Para o pesquisador Célio Haddad, professor do Instituto de Biociências da Universidade Estadual Paulista (IB-Unesp), em Rio Claro, que representou o diretor científico da FAPESP no evento, o tema é muito relevante e afeta diretamente a sociedade, inclusive as espécies. “Se é difícil adaptar nossa economia, nossas vidas, às mudanças climáticas, imaginem espécies que evoluíram ao longo de milhões de anos, muitas incapazes de se adaptar a essas mudanças profundas que ocorrem num curto período de tempo”. Durante o evento, os pesquisadores apoiados no âmbito do PFPMCG trocaram contribuições sobre seus trabalhos e levantaram pontos em comum. No total, o programa criado em 2008 já apoiou 157 projetos de pesquisa, 32 em vigência, com cerca de 690 jovens pesquisadores formados em nível de mestrado e doutorado e mais de uma centena sendo capacitados atualmente.

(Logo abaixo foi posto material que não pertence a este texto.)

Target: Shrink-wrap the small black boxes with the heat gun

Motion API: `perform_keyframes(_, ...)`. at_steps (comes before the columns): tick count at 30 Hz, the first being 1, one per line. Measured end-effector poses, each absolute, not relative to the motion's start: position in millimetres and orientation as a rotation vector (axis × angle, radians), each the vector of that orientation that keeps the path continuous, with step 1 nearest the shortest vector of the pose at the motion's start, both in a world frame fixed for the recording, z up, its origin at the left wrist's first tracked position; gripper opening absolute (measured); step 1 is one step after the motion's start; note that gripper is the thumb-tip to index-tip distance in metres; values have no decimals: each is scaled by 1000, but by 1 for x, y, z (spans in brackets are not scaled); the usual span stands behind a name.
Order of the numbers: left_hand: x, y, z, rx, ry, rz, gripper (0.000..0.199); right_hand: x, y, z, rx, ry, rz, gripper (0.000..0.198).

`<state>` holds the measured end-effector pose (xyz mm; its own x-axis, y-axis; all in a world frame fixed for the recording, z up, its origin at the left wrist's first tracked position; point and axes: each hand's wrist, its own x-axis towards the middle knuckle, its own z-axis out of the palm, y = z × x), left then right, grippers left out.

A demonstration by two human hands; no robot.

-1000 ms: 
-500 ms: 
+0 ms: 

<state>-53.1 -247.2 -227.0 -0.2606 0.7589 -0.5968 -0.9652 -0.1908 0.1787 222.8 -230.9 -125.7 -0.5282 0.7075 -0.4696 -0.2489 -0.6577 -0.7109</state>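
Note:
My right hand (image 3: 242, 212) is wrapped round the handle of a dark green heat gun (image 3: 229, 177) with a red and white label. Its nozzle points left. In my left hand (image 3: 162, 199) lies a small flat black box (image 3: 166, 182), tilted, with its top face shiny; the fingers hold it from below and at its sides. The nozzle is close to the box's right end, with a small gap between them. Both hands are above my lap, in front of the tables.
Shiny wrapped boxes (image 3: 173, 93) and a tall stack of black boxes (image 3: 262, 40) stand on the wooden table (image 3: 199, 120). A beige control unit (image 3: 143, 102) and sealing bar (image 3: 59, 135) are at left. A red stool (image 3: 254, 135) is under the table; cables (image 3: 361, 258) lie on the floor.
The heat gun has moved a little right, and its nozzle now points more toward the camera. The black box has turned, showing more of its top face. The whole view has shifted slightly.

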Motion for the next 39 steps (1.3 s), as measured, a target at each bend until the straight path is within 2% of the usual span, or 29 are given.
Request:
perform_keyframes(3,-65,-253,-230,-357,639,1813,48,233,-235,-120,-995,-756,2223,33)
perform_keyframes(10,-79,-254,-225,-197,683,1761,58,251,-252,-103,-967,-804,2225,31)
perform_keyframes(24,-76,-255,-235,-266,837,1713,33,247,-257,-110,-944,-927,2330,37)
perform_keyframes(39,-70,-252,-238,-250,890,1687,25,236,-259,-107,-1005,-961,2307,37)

Um dos pontos levantados no evento foi a necessidade de aprimorar os modelos climáticos e de tempo. “Ainda existem modelos, inclusive os usados pelo IPCC [Painel Intergovernamental sobre Mudanças Climáticas, da Organização das Nações Unidas], que consideram dois tipos de árvores para a região tropical, quando existem muito mais”, disse David Lapola, vice-coordenador do Centro de Pesquisas Meteorológicas e Climáticas Aplicadas à Agricultura (Cepagri), da Unicamp. O pesquisador se dedica a medir os efeitos do dióxido de carbono (CO2) sobre as árvores, o que demanda experimentos em campo, grandes bancos de dados e supercomputadores para realizar as modelagens e prever cenários para o futuro. Uma das dificuldades dos modelos de clima e de tempo é justamente a falta de integração entre os dados. Pensando nisso, um consórcio de pesquisadores de diversas partes do mundo está desenvolvendo um modelo comunitário. "O objetivo é simular oceano, continente, atmosfera, um modelo do sistema terrestre que vai ser comunitário, unificado, com um único código computacional. É um novo paradigma, inclusive falando de América Latina”, comentou Gilvan Sampaio, pesquisador do Inpe. Um dos avanços do novo modelo, batizado de Monan (Modelo de Predição de Oceano, Terra e Atmosfera, na sigla em inglês), é que será único, eliminando a separação entre modelos globais e regionais, como se faz hoje. Na primeira versão, prevista para começar a operar em 2025, a previsão do tempo poderá ser feita para dez e para três quilômetros. “Isso pode ser ainda mais refinado para alguns locais, como a Região Metropolitana de São Paulo, que pode chegar a um quilômetro”, explicou.
Sampaio e Lapola afirmam a necessidade de repositórios de dados abertos e curados para alimentar os modelos. Além disso, algo que já está em uso na Europa e que poderia ser integrado às pesquisas locais são as ferramentas de inteligência artificial, capazes de tornar os modelos ainda mais precisos. Em um cenário com cada vez mais eventos extremos, a previsão do tempo é uma ferramenta fundamental para planejar as ações de enfrentamento. Em uma intervenção da plateia, a pesquisadora Luciana Gatti, do Inpe, lembrou que estamos observando um aumento no número de mortes por eventos extremos. “O Estado de São Paulo é o segundo em número de mortes por estes eventos, provavelmente porque é o mais desmatado do Brasil. Precisamos de uma política clara para mitigar e dirimir o que está acontecendo. Vamos caminhar para um cenário cada vez pior de ondas de calor e sabemos a tarefa gigante que temos pela frente”, disse.